Kenneth Grahame, The Wind in the Willows

 Introduction

Opening Passage: 

The Mole had been working very hard all the morning, spring-cleaning his little home. First with brooms, then with dusters; then on ladders and steps and chairs, with a brush and a pail of whitewash; till he had dust in his throat and eyes, and splashes of whitewash all over his black fur, and an aching back and weary arms. Spring was moving in the air above and in the earth below and around him, penetrating even his dark and lowly little house with its spirit of divine discontent and longing. It was small wonder, then, that he suddenly flung down his brush on the floor, said “Bother!” and “O blow!” and also “Hang spring-cleaning!” and bolted out of the house without even waiting to put on his coat. Something up above was calling him imperiously, and he made for the steep little tunnel which answered in his case to the gravelled carriage-drive owned by animals whose residences are nearer to the sun and air. So he scraped and scratched and scrabbled and scrooged and then he scrooged again and scrabbled and scratched and scraped, working busily with his little paws and muttering to himself, “Up we go! Up we go!” till at last, pop! his snout came out into the sunlight, and he found himself rolling in the warm grass of a great meadow.

Summary: The Mole gives up spring cleaning to enjoy the spring, and by good fortune meets the friendly and sensible Water Rat, with whom he quickly becomes good friends. Rat teaches him how to boat on the river and introduces him to other animals. One of these other animals is Toad of Toad Hall, a wealthy, irresponsible, bombastic, conceited, very affable fellow. Toad turns out to have a fatal weakness: he becomes addicted to recklessly driving motor-cars. While this problem is developing, Rat introduces Mole to the Badger, who lives in the Wild Wood. (Narnian Talking Animals are of coruse modeled on the animals in The Wind in the Willows, and Badger is the most obvious point of similar, because he would fitly comfortably in either world.) As Toad's obsession with motor-cars gets him into increasing trouble, Mole, Rat, and Badger hold an intervention for him, to prevent him from reaching the apparently inevitable end of either death or ruin. The intervention fails completely, however; Toad takes a final joyride in another person's car and is caught, with the result that he is brought before the Magistrates, who take a dim view of his entire action. Poor Toad is thrown in jail. He eventually escapes in disguise and makes a fugitive flight across the country in order to get home, where money and being well liked will provide some protection. When he gets back, he finds that Toad Hall has been taken over, and will need the help of Mole, Rat, and Badger to get it back. In the meantime, Mole and Rat meet the great god Pan, and Rat, with Mole's help, has to fight off the temptation to become a seafarer.

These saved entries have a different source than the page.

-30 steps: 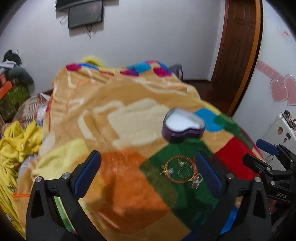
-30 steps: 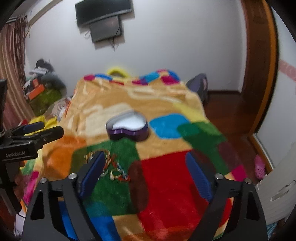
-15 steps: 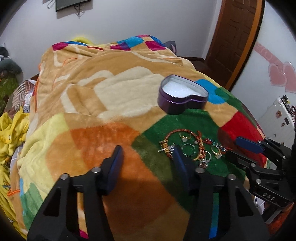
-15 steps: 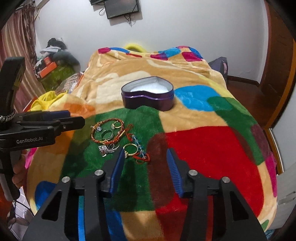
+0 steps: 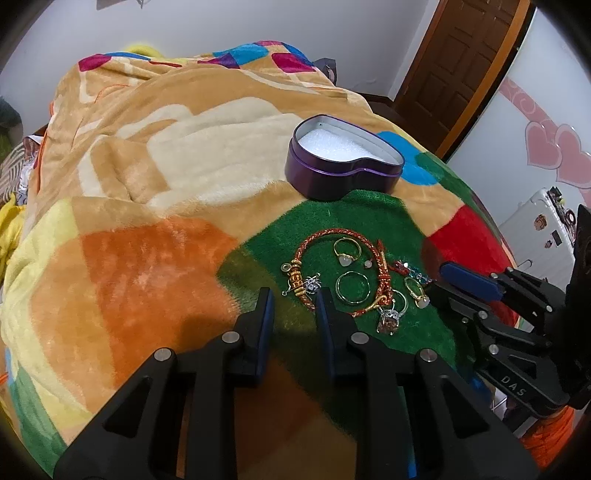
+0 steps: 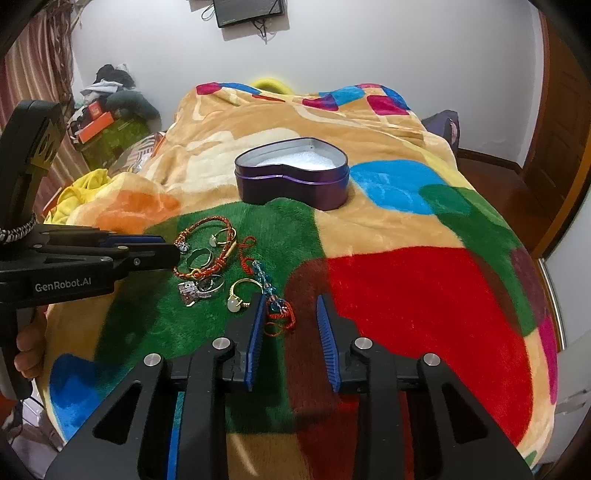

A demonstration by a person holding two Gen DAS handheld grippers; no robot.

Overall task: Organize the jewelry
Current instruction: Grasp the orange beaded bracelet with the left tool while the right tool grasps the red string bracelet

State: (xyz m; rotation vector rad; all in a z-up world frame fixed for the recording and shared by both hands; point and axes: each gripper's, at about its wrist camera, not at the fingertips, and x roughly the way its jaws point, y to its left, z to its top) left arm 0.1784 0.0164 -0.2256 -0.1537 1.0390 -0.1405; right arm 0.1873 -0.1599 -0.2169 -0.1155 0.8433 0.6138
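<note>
From the left wrist, the left gripper [image 5: 293,299] hangs over the blanket [image 5: 147,258], jaws just narrowed, a gap left, nothing pinched. The jewelry [image 5: 354,280] lies before the heart-shaped tin [image 5: 341,162]; pink wall hearts [image 5: 554,151] show only here.

From the right wrist, the right gripper [image 6: 290,306] likewise, closing, empty, beside a beaded bracelet [image 6: 271,295]. Only here: a wall screen [image 6: 251,11].

A bed under a patchwork blanket [image 6: 424,295] fills the view. On it sits an open purple heart-shaped tin [image 6: 291,177] with white padding inside. Nearer, on a green patch, lies a cluster of jewelry: a red braided bracelet [image 6: 207,251], several rings, and a blue beaded chain [image 6: 264,278]. The right hand-held gripper [image 6: 290,325] has just been narrowing its jaws, with nothing pinched. The left hand-held gripper [image 6: 162,251] reaches in beside the bracelet.
</note>
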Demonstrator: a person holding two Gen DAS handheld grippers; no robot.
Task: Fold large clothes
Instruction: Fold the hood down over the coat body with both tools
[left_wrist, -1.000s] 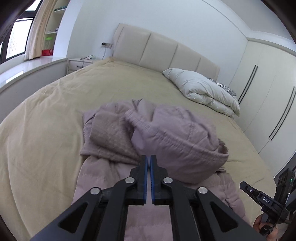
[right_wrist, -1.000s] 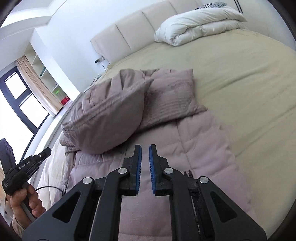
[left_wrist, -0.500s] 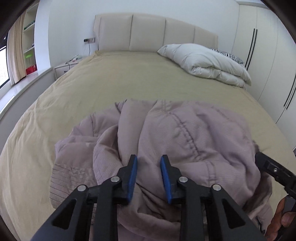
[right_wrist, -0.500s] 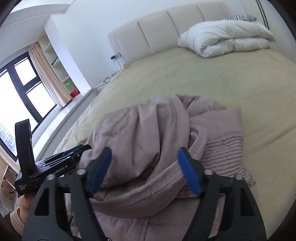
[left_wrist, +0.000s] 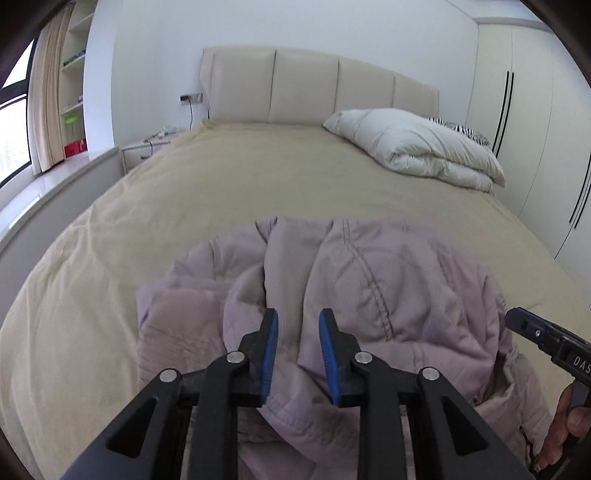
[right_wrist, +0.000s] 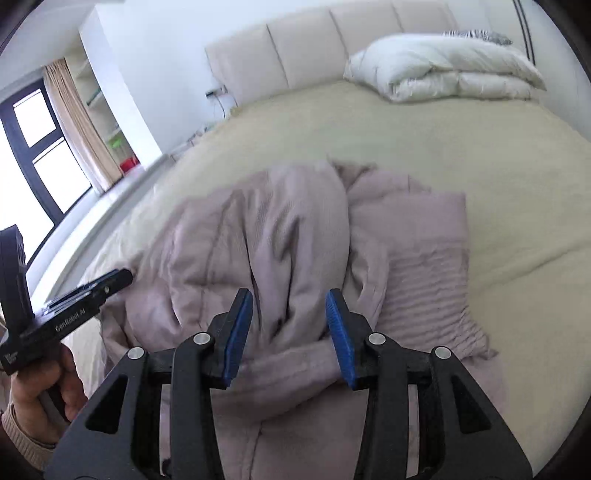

Much of the story can be seen as exploring the struggle between the restlessness and thirst for adventure we often feel in mundane and domestic matters and the homeliness of home. Mole gives in to the restlessness and it becomes in some ways the best thing he ever did, because it results in his having excellent friends. Toad only ever gives in to the restlessness and it lands him in prison. Rat has to fight off the restlessness because it is really contrary to who he is. I think Chapter VII, "The Piper at the Gates of Dawn", where Mole and Rat meet Pan, shows both of the two impulses tangled together. Pan's piping is the music of the wind in the reeds and the rushes; it calls forth to adventure, but paradoxically, coming to Pan is also like coming home to animals, a paradox that is neatly captured by perhaps the most famous passage in the chapter:

“Rat!” he found breath to whisper, shaking. “Are you afraid?” 

 “Afraid?” murmured the Rat, his eyes shining with unutterable love. “Afraid! Of Him? O, never, never! And yet—and yet—O, Mole, I am afraid!” 

 Then the two animals, crouching to the earth, bowed their heads and did worship.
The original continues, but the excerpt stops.